This repository documents my journey in learning about deep learning parallelism, including Distributed Data Parallel (DDP), tensor parallelism, pipeline parallelism, and more. I have gathered a variety of materials from sources such as CSDN, PyTorch tutorials, and GitHub repositories. I am thrilled to share this resource, and I hope it will be of help to you, even if just a little.

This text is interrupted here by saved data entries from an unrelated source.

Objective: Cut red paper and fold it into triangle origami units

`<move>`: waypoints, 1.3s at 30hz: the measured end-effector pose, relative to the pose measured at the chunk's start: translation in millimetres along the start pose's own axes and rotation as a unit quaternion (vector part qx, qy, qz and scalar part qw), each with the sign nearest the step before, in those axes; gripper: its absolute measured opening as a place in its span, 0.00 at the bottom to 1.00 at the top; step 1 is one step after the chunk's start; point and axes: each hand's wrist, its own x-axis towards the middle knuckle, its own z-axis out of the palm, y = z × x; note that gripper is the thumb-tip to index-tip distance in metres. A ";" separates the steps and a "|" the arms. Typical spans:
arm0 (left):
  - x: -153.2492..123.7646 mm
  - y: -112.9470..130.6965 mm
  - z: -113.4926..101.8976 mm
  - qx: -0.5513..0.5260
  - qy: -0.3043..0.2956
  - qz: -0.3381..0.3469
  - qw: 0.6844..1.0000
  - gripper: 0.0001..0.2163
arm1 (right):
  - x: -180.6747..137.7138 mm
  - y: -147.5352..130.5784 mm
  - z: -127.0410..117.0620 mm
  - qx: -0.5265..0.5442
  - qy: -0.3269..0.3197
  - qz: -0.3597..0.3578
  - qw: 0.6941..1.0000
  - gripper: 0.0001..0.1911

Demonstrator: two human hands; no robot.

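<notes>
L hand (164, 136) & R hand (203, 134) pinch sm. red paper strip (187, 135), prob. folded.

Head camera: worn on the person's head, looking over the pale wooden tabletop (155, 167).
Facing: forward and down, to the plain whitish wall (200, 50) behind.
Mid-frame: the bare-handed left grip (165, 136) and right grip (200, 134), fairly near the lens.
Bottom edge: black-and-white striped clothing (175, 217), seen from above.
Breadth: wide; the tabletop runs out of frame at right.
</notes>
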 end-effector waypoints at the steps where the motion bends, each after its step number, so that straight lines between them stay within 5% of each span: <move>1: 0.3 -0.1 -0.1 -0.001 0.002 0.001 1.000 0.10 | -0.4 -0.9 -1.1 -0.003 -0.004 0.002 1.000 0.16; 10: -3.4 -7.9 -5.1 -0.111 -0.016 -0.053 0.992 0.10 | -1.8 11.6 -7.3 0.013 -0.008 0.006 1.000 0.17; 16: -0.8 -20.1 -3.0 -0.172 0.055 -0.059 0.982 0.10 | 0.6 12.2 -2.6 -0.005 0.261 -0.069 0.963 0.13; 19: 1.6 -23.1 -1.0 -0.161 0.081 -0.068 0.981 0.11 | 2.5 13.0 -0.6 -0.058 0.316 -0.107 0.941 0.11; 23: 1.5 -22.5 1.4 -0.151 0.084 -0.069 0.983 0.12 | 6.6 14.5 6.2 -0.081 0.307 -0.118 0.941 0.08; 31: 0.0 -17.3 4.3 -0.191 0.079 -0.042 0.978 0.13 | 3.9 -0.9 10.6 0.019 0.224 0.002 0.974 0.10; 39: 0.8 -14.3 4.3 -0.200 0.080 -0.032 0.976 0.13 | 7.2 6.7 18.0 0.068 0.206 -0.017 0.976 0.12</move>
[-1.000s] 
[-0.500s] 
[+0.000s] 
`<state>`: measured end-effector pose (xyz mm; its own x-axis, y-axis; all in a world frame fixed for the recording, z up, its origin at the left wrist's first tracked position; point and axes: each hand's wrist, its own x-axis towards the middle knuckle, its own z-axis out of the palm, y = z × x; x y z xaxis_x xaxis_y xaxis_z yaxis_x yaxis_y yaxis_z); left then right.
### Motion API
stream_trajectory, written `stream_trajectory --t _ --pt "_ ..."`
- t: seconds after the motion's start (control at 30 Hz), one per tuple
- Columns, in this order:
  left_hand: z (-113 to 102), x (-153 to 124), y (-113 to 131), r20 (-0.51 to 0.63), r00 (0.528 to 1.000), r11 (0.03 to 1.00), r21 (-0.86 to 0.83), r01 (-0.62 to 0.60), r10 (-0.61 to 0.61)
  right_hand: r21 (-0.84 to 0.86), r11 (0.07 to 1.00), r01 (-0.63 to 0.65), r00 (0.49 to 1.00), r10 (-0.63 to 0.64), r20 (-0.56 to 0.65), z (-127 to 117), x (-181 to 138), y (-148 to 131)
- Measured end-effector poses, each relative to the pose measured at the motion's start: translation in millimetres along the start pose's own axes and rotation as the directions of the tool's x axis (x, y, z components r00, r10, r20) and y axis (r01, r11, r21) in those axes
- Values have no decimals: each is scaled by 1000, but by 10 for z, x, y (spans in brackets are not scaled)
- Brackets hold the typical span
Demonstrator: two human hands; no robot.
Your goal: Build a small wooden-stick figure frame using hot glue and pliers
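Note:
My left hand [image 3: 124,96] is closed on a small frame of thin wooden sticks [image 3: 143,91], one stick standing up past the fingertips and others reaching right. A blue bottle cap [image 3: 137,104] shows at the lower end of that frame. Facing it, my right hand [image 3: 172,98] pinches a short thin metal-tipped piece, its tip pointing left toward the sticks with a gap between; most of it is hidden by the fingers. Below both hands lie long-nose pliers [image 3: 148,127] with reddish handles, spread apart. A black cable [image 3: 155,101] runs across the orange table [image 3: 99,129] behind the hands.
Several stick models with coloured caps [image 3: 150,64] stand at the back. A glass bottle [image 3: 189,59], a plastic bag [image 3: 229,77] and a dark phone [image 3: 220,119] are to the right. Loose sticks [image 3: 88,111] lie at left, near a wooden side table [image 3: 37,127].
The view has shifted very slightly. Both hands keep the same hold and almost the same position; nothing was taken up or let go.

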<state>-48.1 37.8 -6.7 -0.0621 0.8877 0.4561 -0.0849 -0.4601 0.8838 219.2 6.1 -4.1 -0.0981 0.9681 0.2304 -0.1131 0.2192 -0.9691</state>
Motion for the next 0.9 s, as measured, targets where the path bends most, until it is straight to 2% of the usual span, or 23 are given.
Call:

Here is a brief summary of the repository:
| experiment | short description | related info |
|---|---|---|
| Alexnet_deepspeed_parallelism (One Node) | different partitions on DeepSpeed | pytorch, deepspeed |
| Alexnet_pytorch_UnbanlancedDDP_parallelism | different partitions on my gradient communication | pytorch |
| ResNet_parameter_server_parallelism | parameter sever utilizing torch.rpc | pytorch rpc |
| Resnet50_OneNode_Pipline_parallelism | pipeline parallelism using torch.rpc | pytorch, rpc |
| ResNet152_multinode_DDP_parallelism | multinode DDP | pytorch |
| ring_allreduce | ring topology allreduce | pytorch |
| Rnn_parameter_server_parallelism | ps using torch rpc | pytorch, rpc |
| Tonymodel_multinode_DDP_torchrun_parallelism | pytorchDDP towards torchrun | pytorch |
| TonyModel_tensor_parallelism | tensor parallelism utilizing DTensor | pytorch, DTensor |
| Transformer_data_pipeline_parallelism | data parallelism integrated with pipeline parallelism | pytorch, rpc |
| Transformer_pipeline_parallelism | pipeline parallelism for Transformer on two node | pytorch, rpc |